Of the population born in 1953, 34% of men but only 8% of women had a conviction for a serious offence by the age of 40
Between 1990-2010 there were 1570 cases of deadly violence – 1420 were committed by men (90.4%)
Statistics correct as of January 31, 2018 Why are men drawn to crime? It is clear from these statistics that men are inherently more violent than women, but why is this? Is it simply that men are more drawn to crime, or is there something else that has been perpetually affecting the behaviour of men across the world and all cultures? Biology and Gender Construction Whatever the range of factors contributing to violent behaviour – brain damage, psychopathy, childhood trauma, the influence of groups, or societal context – it is clear that they affect men to a larger degree than women. This brings us to a final possible contributing factor, and one which can have markedly different effects on men and women – gender construction. Is there something in the biology and gender construction of men that makes them more inclined to commit crimes than women? Could it be as simple as our chromosomes. Women have an XX chromosome whereas men have an XY chromosome. Is there something in that additional Y chromosome that sees men commit 90% of murders in the UK? The answer is that DNA is not destiny. There is proof that the male sex drive does have some affect on behaviour, but the majority of the anti-social behaviour relating to crime is not determined biologically.
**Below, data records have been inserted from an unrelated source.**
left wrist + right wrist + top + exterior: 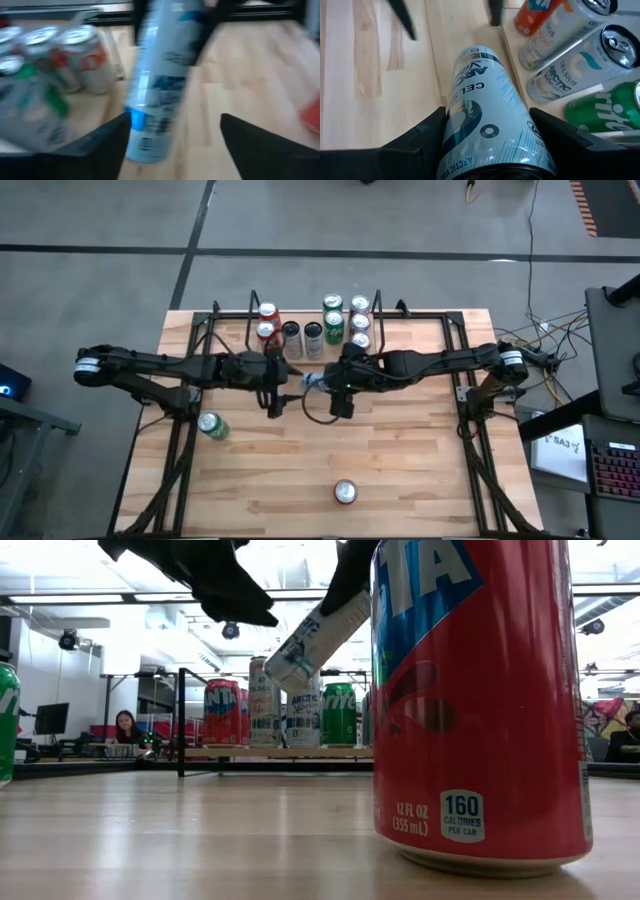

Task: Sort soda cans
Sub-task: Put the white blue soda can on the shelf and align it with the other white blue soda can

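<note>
Overhead, two dark arms reach inward from either side of a pale wooden table [400, 470] and meet near its middle. The right gripper [487, 137] holds a tall, slim, pale-blue and white metal can [487, 135] printed with "Celsius Arctic Vibe"; its two dark fingers [420, 137] press against opposite sides of the can's body. From table height this can [315, 640] hangs tilted in the air, clear of the wood, with its base pointing down and away from the gripper.

The left gripper [172, 137] faces the same can [160, 80] from the other side. Its jaws are spread wide and hold nothing; the can's lower end sits just ahead of the gap between them, nearer one finger [107, 145] than the other.

Beyond the held can, past the right gripper's fingertips, a cluster of upright cans [315, 328] stands at the table's far edge: red ones, a black one, green ones and silver-white ones, close together. A matching slim Celsius can [580, 67] stands among them, beside a green can [605, 112] and a red-orange can [537, 15].

Well apart from both grippers, a green can [209, 425] stands alone behind the left gripper near the left arm, and a red can with a silver top [345, 492] stands alone at the near edge, filling the foreground of the low view [478, 700].
</note>
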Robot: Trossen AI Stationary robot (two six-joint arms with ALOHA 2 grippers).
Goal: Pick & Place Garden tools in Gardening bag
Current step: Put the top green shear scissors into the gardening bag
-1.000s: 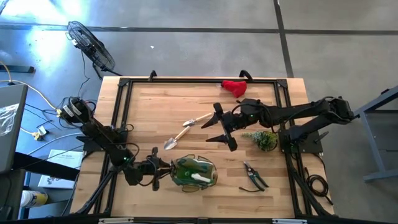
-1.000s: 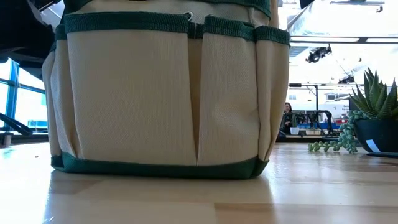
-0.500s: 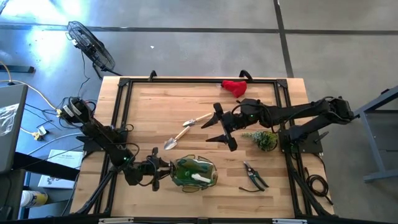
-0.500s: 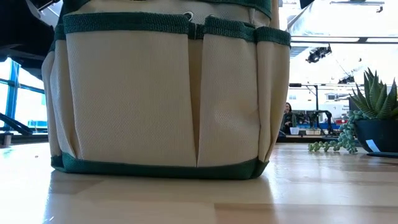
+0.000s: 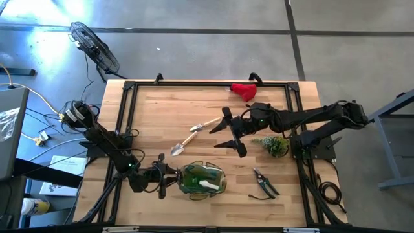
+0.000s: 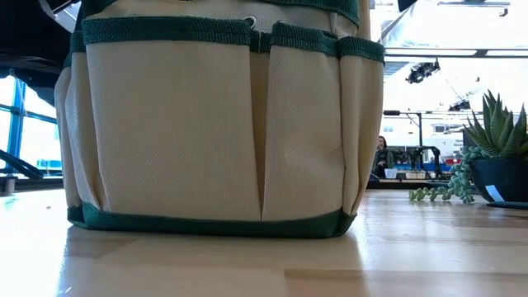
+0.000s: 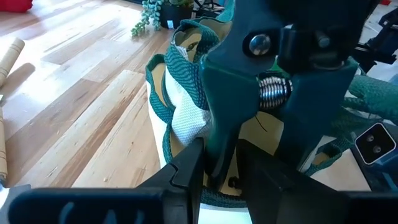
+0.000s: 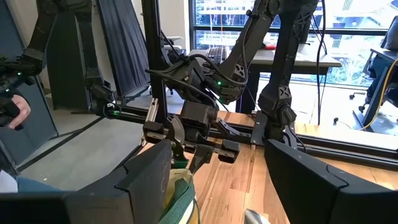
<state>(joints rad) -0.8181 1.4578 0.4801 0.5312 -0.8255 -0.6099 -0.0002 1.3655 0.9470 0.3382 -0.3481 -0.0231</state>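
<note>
Starting at the left gripper: its jaws are clenched on a green tool with a coil spring at the hinge, held right over the open mouth of the gardening bag. The bag sits at the near edge of the surface. So I'd call this the drop-off step for that tool. Next move, I reckon, is to ease it down past the rim and let go without snagging the bag's strap. The right gripper hovers mid-surface with jaws spread wide and empty, just beside a trowel and near a second trowel, so it looks lined up for the next pick. The black shears and red bundle lie out on the wood too, well apart. Only the left wrist view shows the grasp itself. From above I can't make out the tool at all, and the low view is basically bag wall plus a potted plant.
</note>
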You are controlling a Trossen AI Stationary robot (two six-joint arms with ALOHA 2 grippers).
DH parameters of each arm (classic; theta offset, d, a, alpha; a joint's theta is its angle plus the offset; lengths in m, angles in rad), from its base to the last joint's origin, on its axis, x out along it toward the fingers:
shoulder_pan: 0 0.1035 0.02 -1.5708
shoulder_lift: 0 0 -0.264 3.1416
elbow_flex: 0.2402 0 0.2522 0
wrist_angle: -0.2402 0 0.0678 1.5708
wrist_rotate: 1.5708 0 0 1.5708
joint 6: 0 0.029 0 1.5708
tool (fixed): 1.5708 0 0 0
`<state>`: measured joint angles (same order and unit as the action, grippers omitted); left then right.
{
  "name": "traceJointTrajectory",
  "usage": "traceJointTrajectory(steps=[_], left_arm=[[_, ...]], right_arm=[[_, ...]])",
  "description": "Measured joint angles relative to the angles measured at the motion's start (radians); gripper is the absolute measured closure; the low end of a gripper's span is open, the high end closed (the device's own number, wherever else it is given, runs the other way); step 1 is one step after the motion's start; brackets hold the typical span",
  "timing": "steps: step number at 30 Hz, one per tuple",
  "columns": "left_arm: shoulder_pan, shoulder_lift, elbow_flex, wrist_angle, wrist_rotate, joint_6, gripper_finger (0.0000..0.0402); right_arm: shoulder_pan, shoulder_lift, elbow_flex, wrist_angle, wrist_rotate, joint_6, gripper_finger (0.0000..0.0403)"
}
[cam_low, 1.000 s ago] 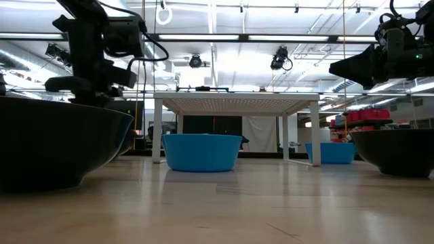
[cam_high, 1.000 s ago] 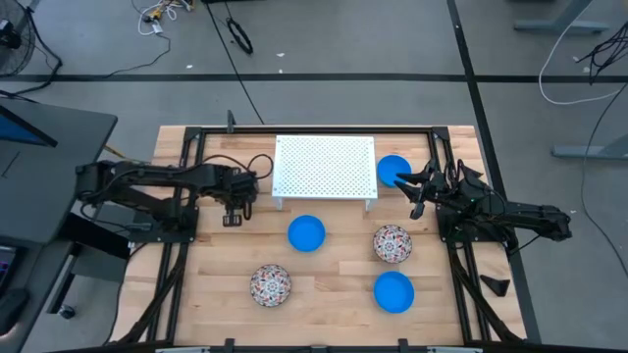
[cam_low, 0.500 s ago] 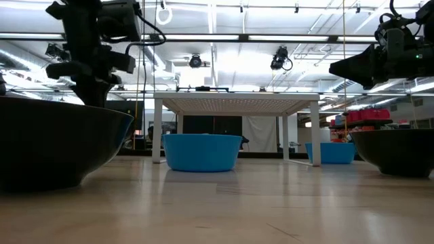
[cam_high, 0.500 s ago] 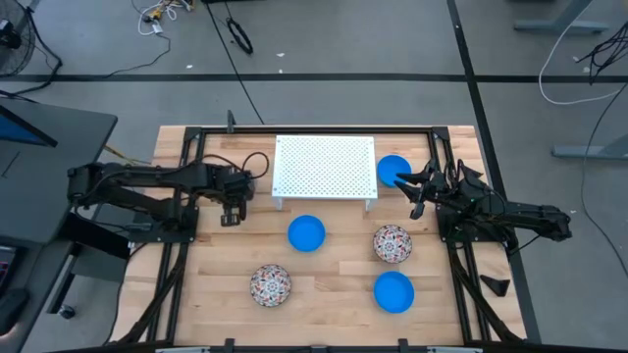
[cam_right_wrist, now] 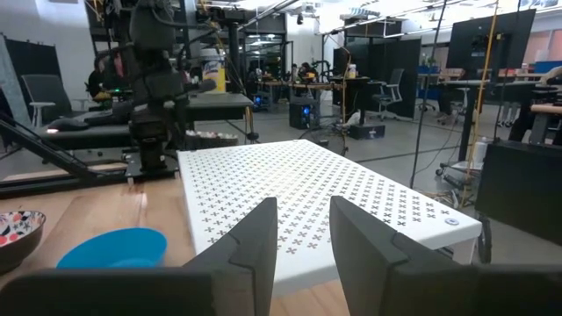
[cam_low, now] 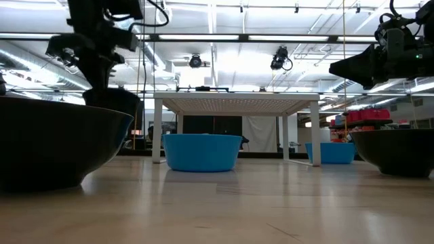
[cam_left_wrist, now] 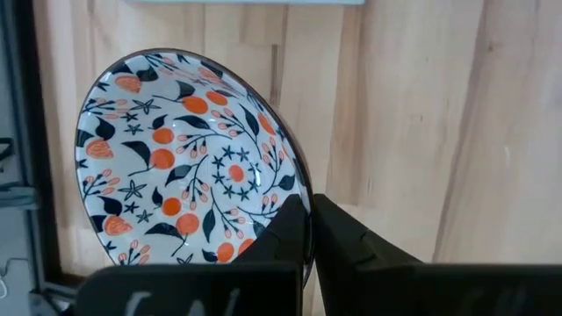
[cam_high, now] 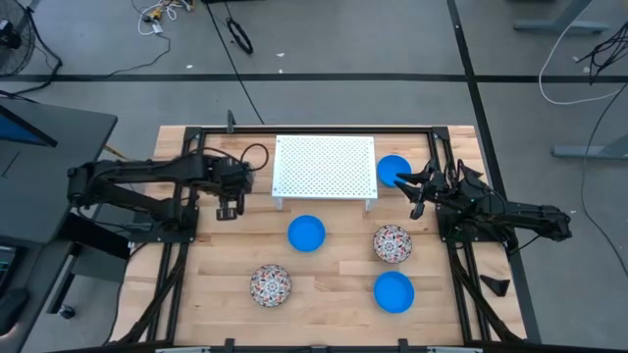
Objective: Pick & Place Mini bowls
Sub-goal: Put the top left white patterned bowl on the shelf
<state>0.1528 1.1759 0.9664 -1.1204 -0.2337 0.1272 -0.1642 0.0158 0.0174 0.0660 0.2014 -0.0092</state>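
High view: left hand [cam_high: 227,208] sits at about 9 o'clock of the white perforated rack [cam_high: 325,167], just off its left edge, above the wooden table [cam_high: 334,284]. Left wrist view shows its fingers [cam_left_wrist: 347,241] closed on the rim of a floral mini bowl [cam_left_wrist: 189,162], bowl tilted on edge, pattern of orange fruit and dark leaves facing the camera. Low view: same bowl [cam_low: 112,102] hangs clear of the table under the left hand [cam_low: 95,64].

Right hand [cam_high: 414,188] waits at 3 o'clock of the rack, over the blue bowl by the rack [cam_high: 393,170]. Right wrist view: its fingers [cam_right_wrist: 255,233] stand apart with nothing between them, rack [cam_right_wrist: 307,197] ahead.

On the table, from the rack: centre blue bowl [cam_high: 306,233] at 6 o'clock; floral bowl on the right [cam_high: 392,243] near 5 o'clock; front blue bowl [cam_high: 393,291] beyond it, also 5 o'clock; front floral bowl [cam_high: 270,284] at 7 o'clock. All four sit upright and apart from each other.
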Motion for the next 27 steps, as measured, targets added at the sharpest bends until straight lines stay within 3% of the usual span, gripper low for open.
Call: traceJointTrajectory(steps=[11, 27], left_arm=[[0.0, 0.0, 0.196, -0.191, -0.039, 0.002, 0.039], [0.0, -0.001, 0.435, -0.372, -0.055, 0.12, 0.039]], right_arm=[[0.0, 0.0, 0.0, 0.0, 0.0, 0.0, 0.0293], [0.0, 0.0, 0.0, 0.0, 0.0, 0.0, 0.0293]])
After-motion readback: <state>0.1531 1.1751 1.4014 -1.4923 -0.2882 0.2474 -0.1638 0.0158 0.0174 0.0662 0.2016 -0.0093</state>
The male sex drive is not hardwired, and most importantly, it responds to social conditioning. Both men and women have a brain that gives us the power and choice to override unwanted behaviours. Anti-social behaviour in men is not directly caused by their biology, and it is time that we stop using the genetic make-up of men as an excuse for their behaviour. We are taught in school that we become who we are via inheritance: biological and environmental. So if we are able to rule out biology and gender construction as a reason for exaggerated crime in men, this leaves one other avenue to explore: society. Patriarchal Society What is 'The Patriarchy?' patriarchy ˈpeɪtrɪɑːki/ noun
a system of society or government in which the father or eldest male is head of the family and descent is reckoned through the male line. "the thematic relationships of the ballad are worked out according to the conventional archetypes of the patriarchy"
a system of society or government in which men hold the power and women are largely excluded from it. "the dominant ideology of patriarchy"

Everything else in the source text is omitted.